▶ Exercise:
Please write out the full listing beneath this line exactly, skipping its images.

▶ Data provided:
+---+

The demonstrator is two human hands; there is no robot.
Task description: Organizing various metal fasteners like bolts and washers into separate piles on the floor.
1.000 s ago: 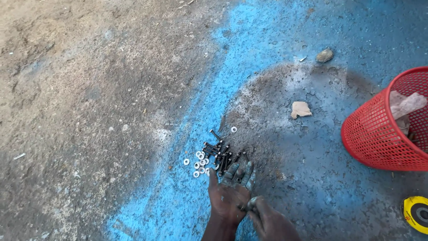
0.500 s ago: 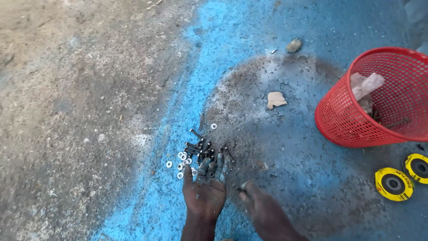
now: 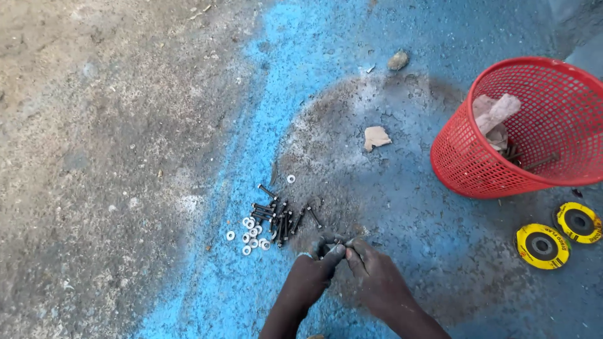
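Lying loose on the blue-painted floor [image 3: 188,295], the washers [image 3: 249,237] and dark bolts [image 3: 279,216] sit in one small heap, probably gathered to stay within reach. Just right of and below them, the left hand [image 3: 312,276] and right hand [image 3: 370,273] meet fingertip to fingertip, pinched together on something too small to identify. Farther right stand a red basket [image 3: 465,169] and two yellow discs [image 3: 541,246].

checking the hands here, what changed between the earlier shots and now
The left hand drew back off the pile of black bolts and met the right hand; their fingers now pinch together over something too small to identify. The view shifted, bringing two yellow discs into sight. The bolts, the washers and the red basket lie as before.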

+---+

▶ Answer for this exercise:
The demonstrator is two human hands; there is no robot.
Task description: Organizing various metal fasteners like bolts and washers into separate piles on the floor.
1.000 s ago: 
0.500 s ago: 
now: 
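Lying loose on the blue-painted floor [image 3: 188,295], the washers [image 3: 249,237] and dark bolts [image 3: 279,216] sit in one small heap, probably gathered to stay within reach. Just right of and below them, the left hand [image 3: 312,276] and right hand [image 3: 370,273] meet fingertip to fingertip, pinched together on something too small to identify. Farther right stand a red basket [image 3: 465,169] and two yellow discs [image 3: 541,246].

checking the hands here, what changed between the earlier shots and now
The left hand drew back off the pile of black bolts and met the right hand; their fingers now pinch together over something too small to identify. The view shifted, bringing two yellow discs into sight. The bolts, the washers and the red basket lie as before.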

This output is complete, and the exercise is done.